Note, the POD_CIDR is overridden above to avoid conflicting with the default assumed IP address of the Tinkerbell host (192.168.1.1).

Inspect the new configuration generated in test-cluster.yaml and modify it as needed.

Finally, run the following command to create a cluster:

kubectl apply -f test-cluster.yaml

Observing cluster provisioning

Few seconds after creating a workload cluster, you should see some log messages in Tilt tab with CAPT that IP address has been selected for controlplane machine etc.

If you list your Hardware now with labels, you should see which Hardware has been selected by CAPT controllers:

kubectl get hardware --show-labels

You should also be able to list and describe the created workflows for machine provisioning using the commands below:

kubectl get workflows
kubectl describe workflows

Once workflows are created, make sure your machines boot from the network to pick up new Workflow.

In the output of commands above, you can see status of provisioning workflows.
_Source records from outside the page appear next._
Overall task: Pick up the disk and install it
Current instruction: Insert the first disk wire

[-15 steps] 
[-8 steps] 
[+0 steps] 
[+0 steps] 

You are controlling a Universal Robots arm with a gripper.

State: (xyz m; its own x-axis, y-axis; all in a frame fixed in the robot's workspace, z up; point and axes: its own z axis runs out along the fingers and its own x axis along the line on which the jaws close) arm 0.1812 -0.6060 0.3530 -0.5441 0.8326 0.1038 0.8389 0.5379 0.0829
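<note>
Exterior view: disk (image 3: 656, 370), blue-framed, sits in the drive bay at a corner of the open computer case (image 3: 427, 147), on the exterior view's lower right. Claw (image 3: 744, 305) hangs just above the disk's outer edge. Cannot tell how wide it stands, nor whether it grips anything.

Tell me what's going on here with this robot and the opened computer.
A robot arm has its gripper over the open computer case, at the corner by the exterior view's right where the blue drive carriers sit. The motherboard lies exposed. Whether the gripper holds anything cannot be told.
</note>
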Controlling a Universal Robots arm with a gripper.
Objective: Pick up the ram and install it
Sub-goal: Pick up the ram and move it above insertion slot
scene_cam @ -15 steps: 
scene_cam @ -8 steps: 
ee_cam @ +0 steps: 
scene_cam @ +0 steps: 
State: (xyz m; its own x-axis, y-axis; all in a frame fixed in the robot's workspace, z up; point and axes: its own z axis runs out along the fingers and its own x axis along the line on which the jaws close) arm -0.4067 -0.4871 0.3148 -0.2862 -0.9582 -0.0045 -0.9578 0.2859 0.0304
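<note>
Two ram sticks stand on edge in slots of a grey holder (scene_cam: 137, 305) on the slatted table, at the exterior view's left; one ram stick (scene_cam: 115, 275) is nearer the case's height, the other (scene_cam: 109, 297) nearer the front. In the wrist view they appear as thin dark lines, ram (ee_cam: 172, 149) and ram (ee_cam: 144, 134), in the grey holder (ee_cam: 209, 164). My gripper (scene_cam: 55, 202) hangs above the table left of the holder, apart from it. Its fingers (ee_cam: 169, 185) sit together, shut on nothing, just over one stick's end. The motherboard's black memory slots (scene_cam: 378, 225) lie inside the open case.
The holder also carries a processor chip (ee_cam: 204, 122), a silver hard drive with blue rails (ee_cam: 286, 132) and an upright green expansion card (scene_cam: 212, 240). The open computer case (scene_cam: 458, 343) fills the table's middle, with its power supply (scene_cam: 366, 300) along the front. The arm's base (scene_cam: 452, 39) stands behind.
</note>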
If everything goes well, reboot step should be the last step you can see.

You can also check general cluster provisioning status using the commands below:

kubectl get kubeadmcontrolplanes
kubectl get machines

Getting access to workload cluster

To finish cluster provisioning, we must get access to it and install a CNI plugin. In this guide we will use Cilium. Cilium was chosen to avoid conflicts with the default assumed IP address for Tinkerbell (192.168.1.1)

Run the following command to fetch kubeconfig for your workload cluster:

clusterctl get kubeconfig capi-quickstart > kubeconfig-workload

Now you can apply Cilium using the command below:

KUBECONFIG=kubeconfig-workload kubectl create -f https://raw.githubusercontent.com/cilium/cilium/v1.9/install/kubernetes/quick-install.yaml

At this point your workload cluster should be ready for other deployments.

Cleaning up

To remove created cluster resources, run the following command:

kubectl delete -f test-cluster.yaml

Right now CAPT does not de-provision the hardware when cluster is removed but makes Hardware available again for other clusters. To make sure machines can be provisioned again, securely wipe their disk and reboot them.